Working data =>
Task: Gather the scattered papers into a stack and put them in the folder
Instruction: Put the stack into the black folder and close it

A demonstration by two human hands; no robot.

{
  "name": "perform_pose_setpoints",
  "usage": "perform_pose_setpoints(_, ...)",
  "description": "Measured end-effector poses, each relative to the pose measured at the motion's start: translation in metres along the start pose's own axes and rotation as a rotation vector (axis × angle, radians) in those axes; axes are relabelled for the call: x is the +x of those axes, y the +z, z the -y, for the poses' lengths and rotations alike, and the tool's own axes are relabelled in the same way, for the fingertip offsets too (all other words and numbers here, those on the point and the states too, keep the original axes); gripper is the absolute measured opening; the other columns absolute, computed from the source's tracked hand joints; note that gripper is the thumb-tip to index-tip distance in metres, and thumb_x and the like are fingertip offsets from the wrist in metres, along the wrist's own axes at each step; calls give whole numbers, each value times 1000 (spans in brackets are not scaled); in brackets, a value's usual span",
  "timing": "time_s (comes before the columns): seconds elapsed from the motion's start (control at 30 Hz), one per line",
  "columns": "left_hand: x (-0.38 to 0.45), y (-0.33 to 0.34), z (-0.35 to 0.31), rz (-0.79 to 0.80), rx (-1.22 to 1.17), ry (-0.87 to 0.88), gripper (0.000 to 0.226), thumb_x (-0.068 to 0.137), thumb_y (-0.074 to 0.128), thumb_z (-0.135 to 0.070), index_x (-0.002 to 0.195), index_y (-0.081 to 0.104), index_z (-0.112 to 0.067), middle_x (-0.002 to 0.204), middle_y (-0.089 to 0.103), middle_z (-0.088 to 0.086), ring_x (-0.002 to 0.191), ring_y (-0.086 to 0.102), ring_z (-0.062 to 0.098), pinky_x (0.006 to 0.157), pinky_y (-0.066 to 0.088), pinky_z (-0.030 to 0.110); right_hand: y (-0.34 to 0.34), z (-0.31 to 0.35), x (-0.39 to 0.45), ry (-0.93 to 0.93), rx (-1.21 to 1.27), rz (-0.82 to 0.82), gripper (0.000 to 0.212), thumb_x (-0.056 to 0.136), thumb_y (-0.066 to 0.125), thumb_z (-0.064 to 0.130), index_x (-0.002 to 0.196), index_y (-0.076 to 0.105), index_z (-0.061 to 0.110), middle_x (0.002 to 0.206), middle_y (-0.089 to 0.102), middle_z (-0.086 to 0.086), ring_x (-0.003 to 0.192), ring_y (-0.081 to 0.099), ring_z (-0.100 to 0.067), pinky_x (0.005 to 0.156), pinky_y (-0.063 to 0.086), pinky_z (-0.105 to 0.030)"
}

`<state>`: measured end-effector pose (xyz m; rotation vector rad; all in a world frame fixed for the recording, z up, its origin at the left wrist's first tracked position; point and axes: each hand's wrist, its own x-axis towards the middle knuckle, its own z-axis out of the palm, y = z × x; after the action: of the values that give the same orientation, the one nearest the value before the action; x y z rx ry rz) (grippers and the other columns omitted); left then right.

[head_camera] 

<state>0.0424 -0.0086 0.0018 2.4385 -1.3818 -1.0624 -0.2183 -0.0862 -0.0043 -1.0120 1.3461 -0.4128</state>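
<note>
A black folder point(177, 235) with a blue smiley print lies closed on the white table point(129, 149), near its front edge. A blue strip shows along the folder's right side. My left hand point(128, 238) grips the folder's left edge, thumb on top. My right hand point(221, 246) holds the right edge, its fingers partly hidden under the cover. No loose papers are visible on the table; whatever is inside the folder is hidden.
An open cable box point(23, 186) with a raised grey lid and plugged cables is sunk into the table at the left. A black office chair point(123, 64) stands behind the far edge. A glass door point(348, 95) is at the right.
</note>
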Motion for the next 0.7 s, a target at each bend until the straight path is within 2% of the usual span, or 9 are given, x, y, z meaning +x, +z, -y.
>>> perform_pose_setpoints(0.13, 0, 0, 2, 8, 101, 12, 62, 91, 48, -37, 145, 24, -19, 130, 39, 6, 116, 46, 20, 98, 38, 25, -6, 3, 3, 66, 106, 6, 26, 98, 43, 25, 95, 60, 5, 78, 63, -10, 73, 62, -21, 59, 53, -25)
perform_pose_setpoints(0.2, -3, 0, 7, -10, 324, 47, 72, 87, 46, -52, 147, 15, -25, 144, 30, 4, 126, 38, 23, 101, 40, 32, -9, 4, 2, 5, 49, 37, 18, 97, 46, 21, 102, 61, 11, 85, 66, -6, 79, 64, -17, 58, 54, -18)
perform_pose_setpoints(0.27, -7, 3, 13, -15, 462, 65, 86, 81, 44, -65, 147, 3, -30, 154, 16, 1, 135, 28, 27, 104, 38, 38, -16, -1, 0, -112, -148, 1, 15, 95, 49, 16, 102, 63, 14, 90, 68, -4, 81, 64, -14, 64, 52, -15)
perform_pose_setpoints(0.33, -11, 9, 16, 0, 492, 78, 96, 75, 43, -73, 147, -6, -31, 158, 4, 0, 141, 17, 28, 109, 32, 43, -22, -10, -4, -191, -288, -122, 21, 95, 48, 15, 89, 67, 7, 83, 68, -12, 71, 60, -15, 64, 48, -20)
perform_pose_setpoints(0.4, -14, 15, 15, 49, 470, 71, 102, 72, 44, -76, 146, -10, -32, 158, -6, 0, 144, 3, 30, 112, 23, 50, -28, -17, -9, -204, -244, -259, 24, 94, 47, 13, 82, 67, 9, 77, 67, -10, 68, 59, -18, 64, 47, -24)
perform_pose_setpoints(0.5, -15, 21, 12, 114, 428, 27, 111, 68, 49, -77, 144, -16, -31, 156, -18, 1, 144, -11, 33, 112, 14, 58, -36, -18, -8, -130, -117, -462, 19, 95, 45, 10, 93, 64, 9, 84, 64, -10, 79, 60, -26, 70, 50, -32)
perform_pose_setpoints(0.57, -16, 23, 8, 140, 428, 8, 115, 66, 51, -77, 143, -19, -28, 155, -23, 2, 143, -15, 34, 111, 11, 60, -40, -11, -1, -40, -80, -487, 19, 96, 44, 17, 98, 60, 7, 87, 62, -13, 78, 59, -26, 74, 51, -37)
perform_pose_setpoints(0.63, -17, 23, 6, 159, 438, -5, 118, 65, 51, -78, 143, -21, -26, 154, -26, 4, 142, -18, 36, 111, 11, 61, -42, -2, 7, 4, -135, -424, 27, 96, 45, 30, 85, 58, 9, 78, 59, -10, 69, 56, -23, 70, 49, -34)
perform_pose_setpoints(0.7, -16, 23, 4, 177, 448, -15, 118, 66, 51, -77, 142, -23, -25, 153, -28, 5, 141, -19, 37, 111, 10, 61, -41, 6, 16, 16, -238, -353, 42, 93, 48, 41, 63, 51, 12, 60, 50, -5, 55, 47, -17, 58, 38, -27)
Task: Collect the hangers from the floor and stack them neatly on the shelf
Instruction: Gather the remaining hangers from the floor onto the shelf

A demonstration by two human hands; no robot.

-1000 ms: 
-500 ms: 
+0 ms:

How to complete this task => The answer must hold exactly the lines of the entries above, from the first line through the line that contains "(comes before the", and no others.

Finished exercise =>
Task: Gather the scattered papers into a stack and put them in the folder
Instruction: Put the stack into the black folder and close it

A demonstration by two human hands; no robot.

{
  "name": "perform_pose_setpoints",
  "usage": "perform_pose_setpoints(_, ...)",
  "description": "Measured end-effector poses, each relative to the pose measured at the motion's start: translation in metres along the start pose's own axes and rotation as a rotation vector (axis × angle, radians) in those axes; axes are relabelled for the call: x is the +x of those axes, y the +z, z the -y, for the poses' lengths and rotations alike, and the tool's own axes are relabelled in the same way, for the fingertip offsets too (all other words and numbers here, those on the point and the states too, keep the original axes); gripper is the absolute measured opening; the other columns absolute, computed from the source's tracked hand joints; note that gripper is the thumb-tip to index-tip distance in metres, and thumb_x and the like are fingertip offsets from the wrist in metres, along the wrist's own axes at each step; calls give whole numbers, each value times 1000 (spans in brackets are not scaled); in brackets, a value's usual span",
  "timing": "time_s (comes before the columns): seconds elapsed from the motion's start (control at 30 Hz), one per line",

No further work remains in this exercise.